If the employer has no flexibility with the salary and is not able to negotiate at all, consider asking about benefits. For example,
“I was expecting to earn $50,000, but I understand that you do not have that much allotted in the budget and cannot offer more than $45,000. I was wondering if we can discuss the benefits instead. Would it be possible to work remotely one day per week? [Or … would the company be able to help cover the cost of my membership to (professional association)]. Think about the benefits carefully and ask about the ones most important to you.
Alternatively, if the employer does not have flexibility to negotiate salary and benefits, ask if your salary can be reviewed after the probationary period. Say:
“I understand that this is the standard starting rate for all new employees, however I would like to request a review after the 90 day probationary period to discuss my contributions to the company.”
It is important to remember that after any verbal negotiation ask for a new letter in writing which includes the terms of the offer that you have discussed. Read everything carefully before signing to make sure the details you discussed are included accurately.
Negotiating a Raise
The same negotiation principles apply if you are asking for a raise at a current job, and here are a few other tips to keep in mind:
- To increase your chances of success, be prepared to ask at the right time
- A yearly performance review is often a good time to negotiate
- You may choose to discuss your salary at another time if your role or responsibilities have changed significantly, or you feel you are being underpaid compared to your peers
- Schedule a time to meet with your manager, let them know you would like to discuss your career path at the company (but do not say in advance that you are planning to ask for a raise)
- State your value, sell your skills, highlight your accomplishments, show what you have brought to the company
- Emphasize your unique contributions to projects or teams
- Do not focus on personal need for a higher salary (childcare, personal expenses, debts, etc.)
Four parts to the pitch:
- The thank you
- Compliment your boss or express appreciation for the company
- Highlight accomplishments (do not assume your boss remembers what you have done or your role in important projects)
- The salary ask
After you have made the pitch, remain quiet and wait for a response. You may need to schedule a follow up meeting if your manager needs time to respond or discuss your proposal with others.

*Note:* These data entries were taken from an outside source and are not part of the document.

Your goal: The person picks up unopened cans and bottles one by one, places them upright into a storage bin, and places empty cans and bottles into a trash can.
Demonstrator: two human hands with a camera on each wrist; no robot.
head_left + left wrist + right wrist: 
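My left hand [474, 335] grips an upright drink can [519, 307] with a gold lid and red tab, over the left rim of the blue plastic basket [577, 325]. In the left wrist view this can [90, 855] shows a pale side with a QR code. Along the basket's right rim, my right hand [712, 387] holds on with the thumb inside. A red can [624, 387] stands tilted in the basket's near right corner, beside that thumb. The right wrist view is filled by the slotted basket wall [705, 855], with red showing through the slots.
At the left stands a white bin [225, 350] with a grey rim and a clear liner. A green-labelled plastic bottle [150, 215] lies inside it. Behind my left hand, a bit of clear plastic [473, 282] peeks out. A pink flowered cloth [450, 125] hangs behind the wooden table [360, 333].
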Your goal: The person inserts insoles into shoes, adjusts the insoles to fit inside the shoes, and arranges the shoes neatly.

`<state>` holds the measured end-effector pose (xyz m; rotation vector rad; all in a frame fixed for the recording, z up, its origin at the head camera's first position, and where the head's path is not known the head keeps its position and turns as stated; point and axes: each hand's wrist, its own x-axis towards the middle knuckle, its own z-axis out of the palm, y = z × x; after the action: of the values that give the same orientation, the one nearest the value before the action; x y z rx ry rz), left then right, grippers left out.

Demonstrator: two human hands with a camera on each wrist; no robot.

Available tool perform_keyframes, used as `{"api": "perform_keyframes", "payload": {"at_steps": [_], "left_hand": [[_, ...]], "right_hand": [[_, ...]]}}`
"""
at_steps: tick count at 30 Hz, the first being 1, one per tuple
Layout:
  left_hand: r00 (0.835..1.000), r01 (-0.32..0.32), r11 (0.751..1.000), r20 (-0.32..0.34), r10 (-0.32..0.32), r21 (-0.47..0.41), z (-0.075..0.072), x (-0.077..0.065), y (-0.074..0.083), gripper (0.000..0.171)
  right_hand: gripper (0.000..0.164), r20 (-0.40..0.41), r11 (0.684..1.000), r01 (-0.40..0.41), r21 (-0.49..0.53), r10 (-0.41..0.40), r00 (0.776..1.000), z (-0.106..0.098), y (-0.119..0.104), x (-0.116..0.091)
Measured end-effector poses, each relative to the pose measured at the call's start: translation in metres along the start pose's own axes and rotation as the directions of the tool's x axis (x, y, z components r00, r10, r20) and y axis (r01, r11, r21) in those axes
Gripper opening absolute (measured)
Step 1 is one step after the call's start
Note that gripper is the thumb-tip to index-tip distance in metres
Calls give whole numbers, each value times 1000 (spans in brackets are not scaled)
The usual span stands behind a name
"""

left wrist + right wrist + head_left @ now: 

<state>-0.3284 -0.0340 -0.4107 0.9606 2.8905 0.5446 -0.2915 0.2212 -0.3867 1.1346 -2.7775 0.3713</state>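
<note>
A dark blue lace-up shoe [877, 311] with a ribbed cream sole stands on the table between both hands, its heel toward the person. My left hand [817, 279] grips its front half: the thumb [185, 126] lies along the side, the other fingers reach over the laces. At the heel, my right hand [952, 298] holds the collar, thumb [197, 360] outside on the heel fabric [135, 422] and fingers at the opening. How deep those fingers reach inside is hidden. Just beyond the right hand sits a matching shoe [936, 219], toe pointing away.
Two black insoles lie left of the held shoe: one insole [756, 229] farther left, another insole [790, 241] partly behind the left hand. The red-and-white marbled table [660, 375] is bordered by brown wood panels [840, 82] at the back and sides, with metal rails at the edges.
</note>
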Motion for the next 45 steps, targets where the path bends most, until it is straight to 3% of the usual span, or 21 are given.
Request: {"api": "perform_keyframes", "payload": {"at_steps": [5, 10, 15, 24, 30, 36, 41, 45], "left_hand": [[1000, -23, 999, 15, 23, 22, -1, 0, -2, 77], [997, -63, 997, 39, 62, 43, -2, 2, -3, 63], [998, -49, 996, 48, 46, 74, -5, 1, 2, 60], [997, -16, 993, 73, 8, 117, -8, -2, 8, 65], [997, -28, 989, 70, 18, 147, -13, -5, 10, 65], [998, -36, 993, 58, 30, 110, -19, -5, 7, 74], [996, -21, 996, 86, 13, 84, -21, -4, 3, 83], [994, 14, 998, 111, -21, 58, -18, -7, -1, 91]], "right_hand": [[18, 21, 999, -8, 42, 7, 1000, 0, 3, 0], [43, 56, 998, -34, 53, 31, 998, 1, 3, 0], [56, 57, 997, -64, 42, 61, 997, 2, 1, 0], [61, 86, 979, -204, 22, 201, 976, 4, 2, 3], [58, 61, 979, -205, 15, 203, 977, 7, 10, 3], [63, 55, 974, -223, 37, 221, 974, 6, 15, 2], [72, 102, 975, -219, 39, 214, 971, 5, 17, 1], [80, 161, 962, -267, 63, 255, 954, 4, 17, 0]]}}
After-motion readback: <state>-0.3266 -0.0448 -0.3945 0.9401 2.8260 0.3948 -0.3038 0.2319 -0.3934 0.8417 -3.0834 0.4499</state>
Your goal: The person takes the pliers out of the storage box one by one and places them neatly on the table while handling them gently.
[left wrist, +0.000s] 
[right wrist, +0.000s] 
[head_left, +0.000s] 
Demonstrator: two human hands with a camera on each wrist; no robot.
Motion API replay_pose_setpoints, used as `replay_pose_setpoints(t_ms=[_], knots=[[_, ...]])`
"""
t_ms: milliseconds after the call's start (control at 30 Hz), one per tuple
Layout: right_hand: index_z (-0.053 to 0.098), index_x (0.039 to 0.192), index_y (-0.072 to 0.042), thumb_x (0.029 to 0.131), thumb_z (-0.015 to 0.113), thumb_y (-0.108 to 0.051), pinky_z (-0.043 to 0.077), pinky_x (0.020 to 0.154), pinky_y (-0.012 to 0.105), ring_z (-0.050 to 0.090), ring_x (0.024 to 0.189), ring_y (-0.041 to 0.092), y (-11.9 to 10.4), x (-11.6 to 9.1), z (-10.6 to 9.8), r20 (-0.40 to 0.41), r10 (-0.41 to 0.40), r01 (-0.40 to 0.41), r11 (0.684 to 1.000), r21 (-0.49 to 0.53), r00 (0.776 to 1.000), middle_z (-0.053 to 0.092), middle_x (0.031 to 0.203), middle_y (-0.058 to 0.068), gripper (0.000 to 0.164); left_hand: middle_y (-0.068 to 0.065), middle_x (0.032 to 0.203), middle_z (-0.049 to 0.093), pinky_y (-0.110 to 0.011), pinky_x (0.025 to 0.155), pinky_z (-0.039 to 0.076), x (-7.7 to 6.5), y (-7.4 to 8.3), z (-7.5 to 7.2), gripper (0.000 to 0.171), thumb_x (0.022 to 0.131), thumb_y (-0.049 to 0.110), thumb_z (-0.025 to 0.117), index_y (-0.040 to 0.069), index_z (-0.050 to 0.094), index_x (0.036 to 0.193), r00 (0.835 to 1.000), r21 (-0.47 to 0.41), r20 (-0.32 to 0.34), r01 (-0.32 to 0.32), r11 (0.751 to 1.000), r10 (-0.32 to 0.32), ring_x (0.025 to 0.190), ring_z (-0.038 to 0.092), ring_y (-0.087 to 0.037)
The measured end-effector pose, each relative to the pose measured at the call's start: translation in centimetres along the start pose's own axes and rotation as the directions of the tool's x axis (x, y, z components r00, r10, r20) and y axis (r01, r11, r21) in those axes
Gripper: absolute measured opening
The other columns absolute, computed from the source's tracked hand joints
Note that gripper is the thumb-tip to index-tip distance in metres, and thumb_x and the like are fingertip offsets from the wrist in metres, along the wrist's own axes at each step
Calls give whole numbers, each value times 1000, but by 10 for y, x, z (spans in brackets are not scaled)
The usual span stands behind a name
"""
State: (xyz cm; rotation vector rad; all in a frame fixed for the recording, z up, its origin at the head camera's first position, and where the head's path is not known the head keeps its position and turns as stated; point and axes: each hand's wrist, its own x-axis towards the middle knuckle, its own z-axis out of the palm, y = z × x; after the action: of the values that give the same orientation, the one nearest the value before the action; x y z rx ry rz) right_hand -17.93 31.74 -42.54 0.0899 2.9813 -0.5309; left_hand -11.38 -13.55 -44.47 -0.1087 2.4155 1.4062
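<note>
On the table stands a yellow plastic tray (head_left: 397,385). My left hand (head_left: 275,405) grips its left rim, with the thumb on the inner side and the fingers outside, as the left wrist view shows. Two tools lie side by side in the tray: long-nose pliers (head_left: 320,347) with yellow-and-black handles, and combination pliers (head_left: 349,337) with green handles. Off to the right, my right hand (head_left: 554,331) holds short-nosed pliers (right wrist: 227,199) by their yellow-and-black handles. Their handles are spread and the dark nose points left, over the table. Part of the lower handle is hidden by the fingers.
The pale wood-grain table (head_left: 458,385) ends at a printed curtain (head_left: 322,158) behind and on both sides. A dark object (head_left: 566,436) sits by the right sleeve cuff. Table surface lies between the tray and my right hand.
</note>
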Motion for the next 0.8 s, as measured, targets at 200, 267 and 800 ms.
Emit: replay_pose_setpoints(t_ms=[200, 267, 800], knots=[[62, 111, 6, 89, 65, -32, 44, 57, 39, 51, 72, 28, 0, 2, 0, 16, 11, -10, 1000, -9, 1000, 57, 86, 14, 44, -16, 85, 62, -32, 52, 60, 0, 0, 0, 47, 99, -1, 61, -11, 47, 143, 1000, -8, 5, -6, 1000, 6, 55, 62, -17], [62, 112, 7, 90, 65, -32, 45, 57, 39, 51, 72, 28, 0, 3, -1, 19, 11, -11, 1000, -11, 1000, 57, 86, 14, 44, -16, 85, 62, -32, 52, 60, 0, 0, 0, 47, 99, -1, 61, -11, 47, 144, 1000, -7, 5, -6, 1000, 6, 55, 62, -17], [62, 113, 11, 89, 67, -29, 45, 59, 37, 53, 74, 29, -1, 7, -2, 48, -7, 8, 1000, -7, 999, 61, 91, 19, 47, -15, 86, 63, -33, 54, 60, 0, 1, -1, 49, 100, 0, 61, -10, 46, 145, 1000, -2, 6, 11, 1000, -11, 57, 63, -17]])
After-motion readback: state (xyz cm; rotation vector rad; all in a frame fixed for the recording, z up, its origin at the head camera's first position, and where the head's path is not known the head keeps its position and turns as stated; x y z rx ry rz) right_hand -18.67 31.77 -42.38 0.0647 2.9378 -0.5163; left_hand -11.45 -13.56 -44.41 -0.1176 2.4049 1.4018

4. Practice, Practice, Practice
The more you practice negotiating salary the more comfortable you will feel when the real situation arises.
Work together with a friend, family member, or career counselor to review possible scenarios. Speak with others who have negotiated salary and get tips on what worked best for them.
Anticipate different ways that the employer might respond and prepare an answer for each situation.
For example, what will you say if the employer:
- Will not provide a salary range
- Asks for your prior salary history
- Simply says no, they cannot negotiate
- Calls unexpectedly with an offer and wants an immediate response
- Says they do not have flexibility with benefits
- Implies that you are not qualified for the range you are requesting
- Offers a salary much lower than you expected
- Agrees to offer you the target salary at or above what you ask for
- Promises commission or a signing bonus
Each person’s situation is unique so consider all factors carefully before giving a final answer.
Accepting a Job
It is important to keep your promise to an employer once you agree to a job offer. When you accept and sign an offer letter you are committed to starting the job. At that time, you should stop interviewing at other companies and should not accept another position.
It is better to ask for more time before giving a final answer, rather than saying yes to a job you are unsure about and then reneging (declining a job after accepting). Reneging not only hurts your reputation as a professional, but it can harm your University’s reputation and can negatively affect your classmates who are applying to the same company.